Stored items:
══════════

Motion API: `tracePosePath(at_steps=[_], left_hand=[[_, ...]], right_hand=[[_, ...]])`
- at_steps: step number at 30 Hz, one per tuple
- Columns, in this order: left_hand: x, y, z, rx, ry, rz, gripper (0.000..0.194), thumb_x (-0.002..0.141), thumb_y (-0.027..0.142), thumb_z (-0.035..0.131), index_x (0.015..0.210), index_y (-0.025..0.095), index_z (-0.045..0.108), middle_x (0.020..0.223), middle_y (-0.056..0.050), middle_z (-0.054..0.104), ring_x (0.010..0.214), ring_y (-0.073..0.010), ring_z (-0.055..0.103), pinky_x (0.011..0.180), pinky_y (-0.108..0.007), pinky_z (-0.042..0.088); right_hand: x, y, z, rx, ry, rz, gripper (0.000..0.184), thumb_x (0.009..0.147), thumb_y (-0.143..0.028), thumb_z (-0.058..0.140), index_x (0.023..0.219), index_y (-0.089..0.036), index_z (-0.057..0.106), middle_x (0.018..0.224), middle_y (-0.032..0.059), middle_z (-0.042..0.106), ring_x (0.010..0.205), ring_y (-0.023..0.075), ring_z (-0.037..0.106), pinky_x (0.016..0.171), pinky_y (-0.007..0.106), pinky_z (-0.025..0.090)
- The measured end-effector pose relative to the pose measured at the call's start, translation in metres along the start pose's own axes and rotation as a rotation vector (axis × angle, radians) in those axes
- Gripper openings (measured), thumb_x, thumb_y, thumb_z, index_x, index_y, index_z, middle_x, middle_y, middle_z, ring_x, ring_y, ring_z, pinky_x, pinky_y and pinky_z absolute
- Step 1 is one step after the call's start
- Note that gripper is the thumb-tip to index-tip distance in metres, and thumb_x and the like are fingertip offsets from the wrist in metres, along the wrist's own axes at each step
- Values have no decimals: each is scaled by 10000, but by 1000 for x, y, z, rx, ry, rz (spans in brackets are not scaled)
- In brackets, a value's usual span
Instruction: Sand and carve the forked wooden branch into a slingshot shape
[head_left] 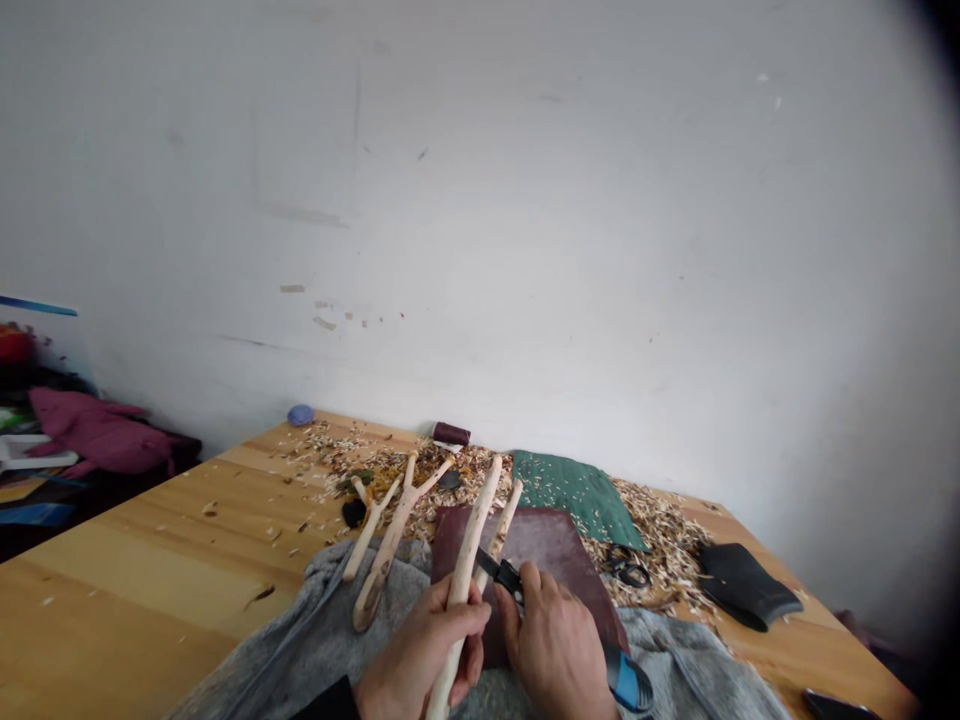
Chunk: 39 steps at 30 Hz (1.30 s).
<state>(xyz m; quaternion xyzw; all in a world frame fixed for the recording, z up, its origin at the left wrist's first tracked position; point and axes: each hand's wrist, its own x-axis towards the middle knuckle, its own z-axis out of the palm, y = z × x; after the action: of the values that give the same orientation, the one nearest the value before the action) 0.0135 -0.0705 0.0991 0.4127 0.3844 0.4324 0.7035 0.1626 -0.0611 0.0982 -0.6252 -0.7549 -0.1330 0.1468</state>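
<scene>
My left hand (424, 650) is wrapped round a pale forked wooden stick (469, 540) whose two prongs point away from me. My right hand (551, 645) grips a knife with a black and blue handle (626, 680). Its dark blade (491, 567) rests against the stick just above my left thumb. Both hands hover over a maroon sheet (555, 545) and a grey cloth (315, 620) at the near table edge.
Two other carved forked sticks (386, 545) lie left of my hands. Wood shavings (660, 540) cover the far table, around a green mat (577, 490), scissors (628, 570), a thread spool (451, 434) and a black pouch (746, 585). Clothes (97, 435) are piled at left.
</scene>
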Motion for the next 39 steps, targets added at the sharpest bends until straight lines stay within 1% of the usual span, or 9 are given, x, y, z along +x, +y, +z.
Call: tracePosePath(at_steps=[4, 8, 13, 17, 19, 23, 31, 36, 39], left_hand=[[3, -3, -2, 15, -21, 29, 409, 696, 548, 680, 761, 235, 425, 392, 113, 434, 271, -44, 256, 293, -168, 188], [3, -3, -3, -45, -53, -22, 492, 670, 624, 692, 698, 235, 393, 425, 121, 396, 291, -32, 232, 293, -168, 189], [1, 1, -4, -97, -23, -25, 511, 641, 619, 726, 714, 227, 406, 482, 114, 423, 306, -26, 251, 301, -167, 188], [3, 0, -4, -89, 19, 0, 506, 615, 601, 747, 729, 222, 434, 521, 104, 464, 312, -25, 286, 293, -163, 192], [3, -2, -4, -68, 9, 3, 503, 614, 609, 740, 720, 224, 435, 492, 108, 452, 293, -26, 269, 287, -167, 187], [3, -4, -4, -3, -42, -7, 495, 661, 649, 678, 676, 235, 407, 377, 120, 366, 258, -33, 207, 283, -180, 163], [1, -6, -1, 68, -19, 0, 468, 689, 640, 654, 744, 246, 409, 374, 119, 397, 265, -46, 209, 280, -172, 179], [4, -8, -5, 64, -21, 21, 450, 716, 624, 642, 711, 241, 407, 369, 111, 398, 259, -43, 222, 285, -175, 168], [5, -7, -6, 43, -17, 6, 479, 685, 653, 656, 709, 238, 417, 369, 113, 392, 259, -41, 218, 286, -176, 169]], right_hand=[[3, 2, 7, -35, -14, 9, 209, 976, -349, 419, 925, -197, 552, 739, 65, 671, 658, 225, 683, 539, 269, 404], [9, 10, 12, -35, -13, 41, 227, 988, -334, 391, 936, -197, 564, 765, 71, 681, 670, 227, 690, 532, 267, 395], [8, 11, 6, 89, -51, -3, 218, 984, -328, 398, 939, -209, 575, 765, 49, 697, 646, 211, 693, 505, 262, 359], [3, 6, 1, 107, -55, -56, 211, 968, -343, 427, 907, -223, 589, 755, 39, 694, 637, 210, 689, 496, 259, 343], [3, 5, 0, 98, -50, -53, 215, 967, -344, 429, 899, -225, 595, 748, 36, 690, 628, 210, 685, 496, 258, 345], [3, 6, 1, 83, -35, -40, 220, 968, -332, 428, 896, -217, 602, 746, 43, 686, 621, 209, 682, 496, 256, 351], [5, 8, 2, 76, -91, -13, 272, 984, -352, 384, 922, -219, 612, 785, 55, 700, 661, 228, 695, 509, 259, 354], [7, 10, -1, 105, -83, -9, 269, 984, -335, 381, 915, -222, 616, 794, 52, 707, 677, 228, 698, 520, 262, 363], [5, 8, -1, 116, -83, -41, 257, 975, -334, 399, 894, -228, 619, 782, 46, 706, 667, 226, 697, 519, 262, 365]])
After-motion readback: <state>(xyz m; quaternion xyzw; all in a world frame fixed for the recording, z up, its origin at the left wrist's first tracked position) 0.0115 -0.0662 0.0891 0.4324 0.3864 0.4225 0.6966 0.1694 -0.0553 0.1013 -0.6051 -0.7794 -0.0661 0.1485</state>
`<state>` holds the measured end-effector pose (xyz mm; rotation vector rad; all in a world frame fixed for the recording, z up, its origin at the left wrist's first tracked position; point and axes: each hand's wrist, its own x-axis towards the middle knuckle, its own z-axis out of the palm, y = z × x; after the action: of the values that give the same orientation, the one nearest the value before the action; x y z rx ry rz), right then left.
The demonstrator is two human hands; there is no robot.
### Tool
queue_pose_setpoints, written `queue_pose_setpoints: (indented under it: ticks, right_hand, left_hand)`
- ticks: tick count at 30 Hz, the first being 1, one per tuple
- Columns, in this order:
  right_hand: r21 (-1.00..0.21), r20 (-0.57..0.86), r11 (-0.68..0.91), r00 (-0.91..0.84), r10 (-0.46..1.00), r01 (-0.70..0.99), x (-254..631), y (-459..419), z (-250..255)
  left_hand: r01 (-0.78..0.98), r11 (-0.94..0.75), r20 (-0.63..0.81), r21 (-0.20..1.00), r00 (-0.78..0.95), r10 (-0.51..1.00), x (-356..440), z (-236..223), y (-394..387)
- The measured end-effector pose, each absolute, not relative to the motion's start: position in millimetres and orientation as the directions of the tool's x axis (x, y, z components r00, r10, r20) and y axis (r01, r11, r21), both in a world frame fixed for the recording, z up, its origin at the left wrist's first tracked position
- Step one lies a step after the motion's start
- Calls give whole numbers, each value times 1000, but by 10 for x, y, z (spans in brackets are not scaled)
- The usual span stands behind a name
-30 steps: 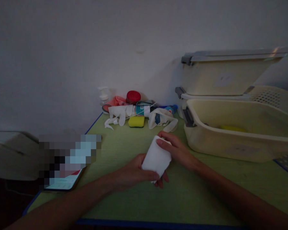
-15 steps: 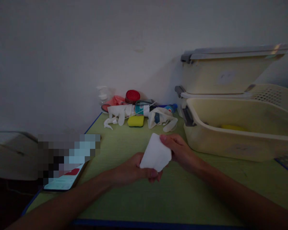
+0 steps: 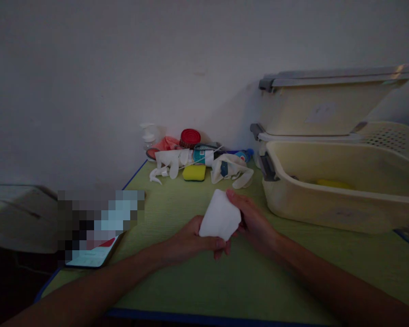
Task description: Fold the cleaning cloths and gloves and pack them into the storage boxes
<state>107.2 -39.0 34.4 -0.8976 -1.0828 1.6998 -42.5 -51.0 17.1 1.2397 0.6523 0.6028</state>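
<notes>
A small white folded pad [image 3: 220,215], cloth or tissue by its look, is held above the table between both hands. My left hand [image 3: 201,240] grips its lower left edge, thumb on top and fingers underneath. On the right side, my right hand [image 3: 248,213] pinches the upper corner with the thumb, its other fingers mostly hidden behind the pad. Beyond the hands lies a yellow sponge [image 3: 194,173] with a dark underside. White gloves [image 3: 232,169] lie crumpled to the right of the sponge, near a white spray nozzle [image 3: 159,173] on the left.
A cream basket [image 3: 327,213] with something yellow inside stands at the right, before a lidded box [image 3: 303,109]. Against the wall are a red roll [image 3: 190,136], a clear pump bottle [image 3: 148,136] and a teal-labelled container [image 3: 199,157]. A phone [image 3: 88,259] lies at the table's left edge.
My right hand has shifted slightly down and left along the pad, and the pad's right edge looks more folded in. Both hands still hold it. The view has shifted slightly.
</notes>
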Motion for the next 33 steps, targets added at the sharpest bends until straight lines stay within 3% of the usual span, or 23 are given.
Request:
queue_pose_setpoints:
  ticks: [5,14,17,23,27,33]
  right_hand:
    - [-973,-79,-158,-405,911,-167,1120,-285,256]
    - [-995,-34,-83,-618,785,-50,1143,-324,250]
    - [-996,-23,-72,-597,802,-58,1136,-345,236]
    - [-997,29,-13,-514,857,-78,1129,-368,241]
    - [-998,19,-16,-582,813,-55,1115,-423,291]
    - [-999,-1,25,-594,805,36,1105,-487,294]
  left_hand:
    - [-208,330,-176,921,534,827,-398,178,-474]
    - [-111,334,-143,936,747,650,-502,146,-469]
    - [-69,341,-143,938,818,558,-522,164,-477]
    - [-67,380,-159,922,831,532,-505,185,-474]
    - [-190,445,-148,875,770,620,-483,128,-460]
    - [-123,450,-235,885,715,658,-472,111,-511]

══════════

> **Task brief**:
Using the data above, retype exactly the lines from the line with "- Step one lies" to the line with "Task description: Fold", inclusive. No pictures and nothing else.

> **Result below**:
- Step one lies a step after the motion's start
- Calls give whole numbers, each value times 1000, but by 10 for x, y, z (spans in brackets are not scaled)
- The usual span stands behind a name
-30 steps: 
-15 steps: 
+0 steps: 
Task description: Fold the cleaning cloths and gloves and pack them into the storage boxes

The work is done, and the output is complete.